Анонимный пользователь обнаружил уязвимость Биткойн кошельков

Анонимный пользователь Pastebin утверждает, что обнаружил доказательства того, что программное обеспечение одного Биткойн-кошелька может генерировать секретные ключи, которые можно легко идентифицировать и взломать.

Сообщение было опубликовано после того, как другой пользователь Reddit создал пост, в котором описал, как он потерял девять BTC из-за ошибки транзакции в службе кошелька Blockchain.info.

Пользователь Pastebin, однако, не указал конкретного кошелька, программное обеспечение которого может быть взломано, и является ли уязвимость программного обеспечения преднамеренной или просто ошибкой кодирования.

По словам анонимного пользователя, несколько клиентов платформы Blockchain.info уже знают об этой уязвимости и «играли» с блокчейном, отправляя небольшие количества биткойнов на адреса, соответствующие закрытым ключам, которые были созданы вредоносным программным обеспечением.

«Если вы посмотрите информацию в Blockchain, вы обнаружите, что люди «манипулировали» системой, отправляя небольшое количество биткойнов на адреса, соответствующие закрытым ключам, сгенерированным с использованием Sha256 … Очевидно, что этим ажресам суждено было быть взломанными. Оказывается, их много. (Продолжайте искать, и вы легко найдете их.) В этом нет ничего нового и было известно биткойн сообществу ранее».

Как пользователь обнаружил вредоносное ПО

По словам пользователя Pastebin, он использовал несколько фрагментов общедоступных данных о Blockchain, чтобы определить, могли ли они использоваться для создания кошельков. Он использовал блок-хеши для каждого блока, начиная с первого, извлек общие слова и фразы, которые были хэшированы несколько раз, и в конечном итоге начал тестировать все адреса биткойнов.

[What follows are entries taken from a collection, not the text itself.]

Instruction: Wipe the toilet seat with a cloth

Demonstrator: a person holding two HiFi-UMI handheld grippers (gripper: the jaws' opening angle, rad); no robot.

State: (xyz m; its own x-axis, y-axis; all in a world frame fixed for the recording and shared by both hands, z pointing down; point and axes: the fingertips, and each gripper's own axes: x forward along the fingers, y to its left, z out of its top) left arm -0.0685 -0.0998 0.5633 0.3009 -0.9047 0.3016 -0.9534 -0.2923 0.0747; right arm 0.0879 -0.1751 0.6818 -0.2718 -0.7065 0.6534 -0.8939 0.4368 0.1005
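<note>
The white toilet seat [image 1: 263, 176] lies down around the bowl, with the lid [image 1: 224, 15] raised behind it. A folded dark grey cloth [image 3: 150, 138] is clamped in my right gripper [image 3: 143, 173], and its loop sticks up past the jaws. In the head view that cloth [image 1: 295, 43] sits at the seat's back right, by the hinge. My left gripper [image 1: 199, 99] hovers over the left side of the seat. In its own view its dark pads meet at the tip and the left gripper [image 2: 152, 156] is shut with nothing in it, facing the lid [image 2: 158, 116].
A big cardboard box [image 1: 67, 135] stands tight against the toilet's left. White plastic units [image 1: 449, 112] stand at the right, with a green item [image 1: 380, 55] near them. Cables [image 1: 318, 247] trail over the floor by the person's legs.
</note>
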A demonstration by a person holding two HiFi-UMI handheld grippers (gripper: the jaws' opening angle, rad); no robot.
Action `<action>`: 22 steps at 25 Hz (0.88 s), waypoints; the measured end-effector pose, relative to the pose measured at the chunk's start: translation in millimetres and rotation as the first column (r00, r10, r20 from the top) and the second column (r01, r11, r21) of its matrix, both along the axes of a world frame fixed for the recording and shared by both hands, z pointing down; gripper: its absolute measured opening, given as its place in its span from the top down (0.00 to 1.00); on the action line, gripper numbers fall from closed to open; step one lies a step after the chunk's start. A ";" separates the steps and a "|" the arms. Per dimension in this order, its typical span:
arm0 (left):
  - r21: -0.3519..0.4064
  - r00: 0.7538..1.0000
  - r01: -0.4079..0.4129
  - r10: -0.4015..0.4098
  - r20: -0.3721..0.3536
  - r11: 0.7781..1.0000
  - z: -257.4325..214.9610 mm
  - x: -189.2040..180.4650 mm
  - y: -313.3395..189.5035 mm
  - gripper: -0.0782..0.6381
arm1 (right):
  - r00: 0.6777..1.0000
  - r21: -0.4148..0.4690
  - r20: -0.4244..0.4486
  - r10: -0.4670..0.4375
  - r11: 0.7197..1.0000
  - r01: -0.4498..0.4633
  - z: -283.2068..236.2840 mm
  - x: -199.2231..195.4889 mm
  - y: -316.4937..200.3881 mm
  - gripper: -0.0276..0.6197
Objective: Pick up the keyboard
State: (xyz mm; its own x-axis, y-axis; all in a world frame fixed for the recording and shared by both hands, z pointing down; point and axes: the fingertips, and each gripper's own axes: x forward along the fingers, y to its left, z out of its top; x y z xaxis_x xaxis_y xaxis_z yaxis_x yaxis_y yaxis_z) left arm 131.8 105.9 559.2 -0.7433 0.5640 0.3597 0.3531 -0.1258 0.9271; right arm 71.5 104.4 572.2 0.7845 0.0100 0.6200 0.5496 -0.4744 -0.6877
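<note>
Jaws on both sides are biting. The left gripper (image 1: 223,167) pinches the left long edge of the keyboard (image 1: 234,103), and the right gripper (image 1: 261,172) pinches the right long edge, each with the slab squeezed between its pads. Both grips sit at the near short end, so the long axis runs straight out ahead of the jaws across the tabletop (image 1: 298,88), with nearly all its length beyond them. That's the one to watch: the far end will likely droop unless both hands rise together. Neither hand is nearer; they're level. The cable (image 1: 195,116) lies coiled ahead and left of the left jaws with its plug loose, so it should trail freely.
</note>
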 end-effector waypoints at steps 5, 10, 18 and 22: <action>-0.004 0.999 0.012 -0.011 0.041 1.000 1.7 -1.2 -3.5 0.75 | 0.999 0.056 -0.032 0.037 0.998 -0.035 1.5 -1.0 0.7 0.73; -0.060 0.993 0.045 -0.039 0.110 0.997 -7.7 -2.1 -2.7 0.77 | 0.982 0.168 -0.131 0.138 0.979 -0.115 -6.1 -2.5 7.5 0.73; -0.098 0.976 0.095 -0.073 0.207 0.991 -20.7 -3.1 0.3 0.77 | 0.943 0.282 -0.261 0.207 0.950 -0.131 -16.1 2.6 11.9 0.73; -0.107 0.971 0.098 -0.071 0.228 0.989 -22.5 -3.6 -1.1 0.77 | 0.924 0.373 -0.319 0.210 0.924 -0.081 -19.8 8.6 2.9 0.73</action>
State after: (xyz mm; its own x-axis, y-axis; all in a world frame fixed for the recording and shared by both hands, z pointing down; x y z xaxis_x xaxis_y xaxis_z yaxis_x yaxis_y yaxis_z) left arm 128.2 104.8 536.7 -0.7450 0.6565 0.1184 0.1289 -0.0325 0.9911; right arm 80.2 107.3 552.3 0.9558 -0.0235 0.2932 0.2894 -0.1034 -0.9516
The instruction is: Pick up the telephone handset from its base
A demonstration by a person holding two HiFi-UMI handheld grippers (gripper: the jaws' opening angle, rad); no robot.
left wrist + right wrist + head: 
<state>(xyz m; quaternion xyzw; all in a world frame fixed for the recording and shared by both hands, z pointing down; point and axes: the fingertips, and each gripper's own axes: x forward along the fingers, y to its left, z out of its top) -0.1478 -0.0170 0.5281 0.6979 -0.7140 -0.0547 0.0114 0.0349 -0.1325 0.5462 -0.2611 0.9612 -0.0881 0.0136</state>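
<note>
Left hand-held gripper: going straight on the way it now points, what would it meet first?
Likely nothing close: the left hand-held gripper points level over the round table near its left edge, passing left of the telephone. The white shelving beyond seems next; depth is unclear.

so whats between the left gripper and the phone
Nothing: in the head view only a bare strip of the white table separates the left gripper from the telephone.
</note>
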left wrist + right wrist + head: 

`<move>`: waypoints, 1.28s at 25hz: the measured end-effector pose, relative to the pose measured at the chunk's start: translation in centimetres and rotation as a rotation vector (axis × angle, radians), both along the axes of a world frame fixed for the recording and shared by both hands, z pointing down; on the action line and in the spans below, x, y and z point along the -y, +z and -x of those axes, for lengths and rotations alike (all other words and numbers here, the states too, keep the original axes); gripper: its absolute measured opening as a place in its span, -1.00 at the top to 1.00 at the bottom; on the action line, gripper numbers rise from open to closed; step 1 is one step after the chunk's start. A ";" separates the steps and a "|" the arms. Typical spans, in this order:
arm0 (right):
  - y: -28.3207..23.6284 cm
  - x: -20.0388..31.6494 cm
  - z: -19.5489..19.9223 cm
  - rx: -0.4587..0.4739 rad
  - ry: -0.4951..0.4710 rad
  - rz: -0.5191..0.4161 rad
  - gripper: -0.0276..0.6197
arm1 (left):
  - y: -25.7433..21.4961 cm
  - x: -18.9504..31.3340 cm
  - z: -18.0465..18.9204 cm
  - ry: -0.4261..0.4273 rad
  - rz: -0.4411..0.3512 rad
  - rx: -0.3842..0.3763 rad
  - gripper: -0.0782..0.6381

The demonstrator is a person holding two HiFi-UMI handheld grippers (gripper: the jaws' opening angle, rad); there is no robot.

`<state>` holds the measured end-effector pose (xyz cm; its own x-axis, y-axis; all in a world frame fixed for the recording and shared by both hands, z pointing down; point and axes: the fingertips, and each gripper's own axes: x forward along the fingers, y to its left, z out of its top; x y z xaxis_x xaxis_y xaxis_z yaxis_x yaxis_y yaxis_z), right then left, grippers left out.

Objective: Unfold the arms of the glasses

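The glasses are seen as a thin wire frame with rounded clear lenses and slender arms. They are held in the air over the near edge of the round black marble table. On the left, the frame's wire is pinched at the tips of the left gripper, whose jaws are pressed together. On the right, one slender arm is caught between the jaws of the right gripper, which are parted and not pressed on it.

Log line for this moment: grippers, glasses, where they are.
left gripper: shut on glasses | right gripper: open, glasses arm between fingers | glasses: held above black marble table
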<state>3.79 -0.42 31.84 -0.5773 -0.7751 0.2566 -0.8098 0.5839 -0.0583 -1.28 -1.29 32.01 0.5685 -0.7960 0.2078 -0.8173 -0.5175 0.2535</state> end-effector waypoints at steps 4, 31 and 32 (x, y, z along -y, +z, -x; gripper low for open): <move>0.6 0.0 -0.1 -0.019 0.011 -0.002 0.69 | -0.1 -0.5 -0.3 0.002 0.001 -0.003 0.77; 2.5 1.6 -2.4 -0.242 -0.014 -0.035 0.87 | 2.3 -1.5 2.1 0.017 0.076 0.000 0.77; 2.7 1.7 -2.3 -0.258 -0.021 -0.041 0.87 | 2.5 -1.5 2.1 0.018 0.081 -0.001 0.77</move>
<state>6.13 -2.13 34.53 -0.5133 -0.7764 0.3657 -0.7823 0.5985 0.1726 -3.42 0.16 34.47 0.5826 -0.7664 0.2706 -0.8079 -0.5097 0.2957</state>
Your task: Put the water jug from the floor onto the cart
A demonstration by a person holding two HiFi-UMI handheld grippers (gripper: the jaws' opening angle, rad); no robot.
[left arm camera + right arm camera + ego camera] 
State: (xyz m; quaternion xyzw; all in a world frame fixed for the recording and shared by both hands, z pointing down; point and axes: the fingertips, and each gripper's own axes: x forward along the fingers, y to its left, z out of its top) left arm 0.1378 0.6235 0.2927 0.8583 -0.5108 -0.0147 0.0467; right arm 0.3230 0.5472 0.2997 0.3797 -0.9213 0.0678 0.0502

Он также загрузил полный индекс всех адресов Bitcoin, которые были публично опубликованы в Blockchain и начал искать ключи, которые могут иметь несколько бит, связанных с ними. В своих экспериментах он обнаружил более 40 биткойнов, которые были использованы в некоторых точках за последние семь лет по состоянию на ноябрь 2017 года для отправки транзакций.

Пользователь Pastebin также подозревал, что некоторые сторонние сервисы по хранению кошельков, такие как сайты азартных игр, майнинг пулы или прямые веб-кошельки, могут иметь вредоносный код в своем бэкэнде, который может генерировать закрытые ключи на основе общедоступных адресов.

По состоянию на время публикации пользователь Blockchain.info подтвердил, что средства были возвращены:

«Девять BTC были возвращены, человек нашел мой пост на Reddit и связался со мной сегодня утром. Он хочет остаться анонимным, однако он нашел проблему с Blockchain.info и в настоящее время работает с ними для ее устранения».